Of course, once you’ve outbid everyone and moved to your dream home  – “We’ve Moved.To the Country,” –  your next project is paying off that colossal mortgage. “One More Payment and It’s Mine” suggests that you’re in this for the long haul. This sentiment is sometimes two or even three payments away. Who will get to the finish line first, you or the villain with the waxed moustache? Texas is one of the local variants, as is Florida, which for some reason is a magnet for anxiety.

Surely, after a lifetime of hard work, you can look forward to a comfortable retirement. Not necessarily. It all depends on which state you retire to.

Don’t go near Alaska or the Pacific Northwest. One look at “Oregon Retirement Home” and you’ll want to hold on to your day job as long as you can. Like many of these derelicts, this old house appears over and over, sometimes from a different angle.

I’ve found two examples of housing worries published in the 1950s: “Home, Sweet Home” and “The Phlopp House,”  a vacation wonderland promising “All the Disappointments of Home.” These cards appeared in an era when the G.I. bill was sending millions of veterans to college and helping them purchase their first homes. The country was rebounding from the miseries of the Depression and the sacrifices of World War II. What contemporary anxieties did these cards reflect?

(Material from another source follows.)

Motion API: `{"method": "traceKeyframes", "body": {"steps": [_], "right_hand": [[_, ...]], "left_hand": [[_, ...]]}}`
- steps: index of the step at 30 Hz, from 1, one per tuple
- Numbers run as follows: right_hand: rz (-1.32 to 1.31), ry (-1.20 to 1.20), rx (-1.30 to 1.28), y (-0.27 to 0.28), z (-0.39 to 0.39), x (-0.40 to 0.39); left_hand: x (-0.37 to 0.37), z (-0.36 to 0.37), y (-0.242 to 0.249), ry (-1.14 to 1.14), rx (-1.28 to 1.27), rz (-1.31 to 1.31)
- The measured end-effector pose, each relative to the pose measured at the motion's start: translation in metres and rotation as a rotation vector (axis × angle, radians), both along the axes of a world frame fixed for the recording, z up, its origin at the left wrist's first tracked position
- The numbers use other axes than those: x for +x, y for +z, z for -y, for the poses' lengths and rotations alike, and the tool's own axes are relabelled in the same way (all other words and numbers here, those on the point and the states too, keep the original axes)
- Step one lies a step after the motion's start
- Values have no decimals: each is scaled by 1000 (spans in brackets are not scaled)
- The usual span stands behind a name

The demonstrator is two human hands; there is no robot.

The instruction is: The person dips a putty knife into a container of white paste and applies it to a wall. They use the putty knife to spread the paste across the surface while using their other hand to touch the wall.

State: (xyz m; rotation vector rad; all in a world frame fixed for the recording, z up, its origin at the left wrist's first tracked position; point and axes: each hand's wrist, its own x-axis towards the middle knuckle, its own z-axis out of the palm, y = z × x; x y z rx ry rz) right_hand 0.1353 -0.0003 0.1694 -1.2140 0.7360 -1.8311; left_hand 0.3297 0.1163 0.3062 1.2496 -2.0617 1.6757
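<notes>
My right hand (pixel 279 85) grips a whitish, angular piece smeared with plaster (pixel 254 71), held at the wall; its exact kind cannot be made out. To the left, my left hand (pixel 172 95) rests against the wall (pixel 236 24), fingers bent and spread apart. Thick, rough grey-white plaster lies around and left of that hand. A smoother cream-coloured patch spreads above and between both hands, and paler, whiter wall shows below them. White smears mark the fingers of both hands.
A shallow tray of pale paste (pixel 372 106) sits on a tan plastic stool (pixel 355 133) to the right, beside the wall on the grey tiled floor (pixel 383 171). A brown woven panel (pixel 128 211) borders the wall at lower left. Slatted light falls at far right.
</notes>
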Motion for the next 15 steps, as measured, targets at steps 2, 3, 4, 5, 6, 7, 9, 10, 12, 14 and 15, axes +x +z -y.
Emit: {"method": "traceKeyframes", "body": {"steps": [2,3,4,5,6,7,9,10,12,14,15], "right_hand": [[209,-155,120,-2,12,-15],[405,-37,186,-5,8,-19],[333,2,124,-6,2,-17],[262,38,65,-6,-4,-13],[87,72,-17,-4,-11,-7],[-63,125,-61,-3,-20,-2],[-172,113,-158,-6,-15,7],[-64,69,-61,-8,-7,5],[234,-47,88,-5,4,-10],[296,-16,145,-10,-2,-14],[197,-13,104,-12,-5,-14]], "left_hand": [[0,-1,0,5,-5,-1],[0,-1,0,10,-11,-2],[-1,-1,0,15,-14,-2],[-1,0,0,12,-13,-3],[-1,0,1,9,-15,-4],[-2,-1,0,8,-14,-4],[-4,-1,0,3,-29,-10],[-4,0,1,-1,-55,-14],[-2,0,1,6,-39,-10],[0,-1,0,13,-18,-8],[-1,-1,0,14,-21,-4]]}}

Where do you find cards like these? That’s a challenge! I used to see them in airports; I had particularly good luck in Cincinnati and in Eugene, Ore., probably while on my way to “Florida on $5 a Day.” Those sources have dried up. I’m not sure these cards are currently being published, though they’d be a natural for the “mortgage meltdown” era. I occasionally see them in less-traveled gift shops where the postcard racks aren’t regularly replenished. Your best bet is to search for a card that mentions a state (Florida and Oregon lead the pack) at a postcard show, in your favorite dealer’s selection of chromes for that state. And you never know what you’ll find in the dealer’s bargain box.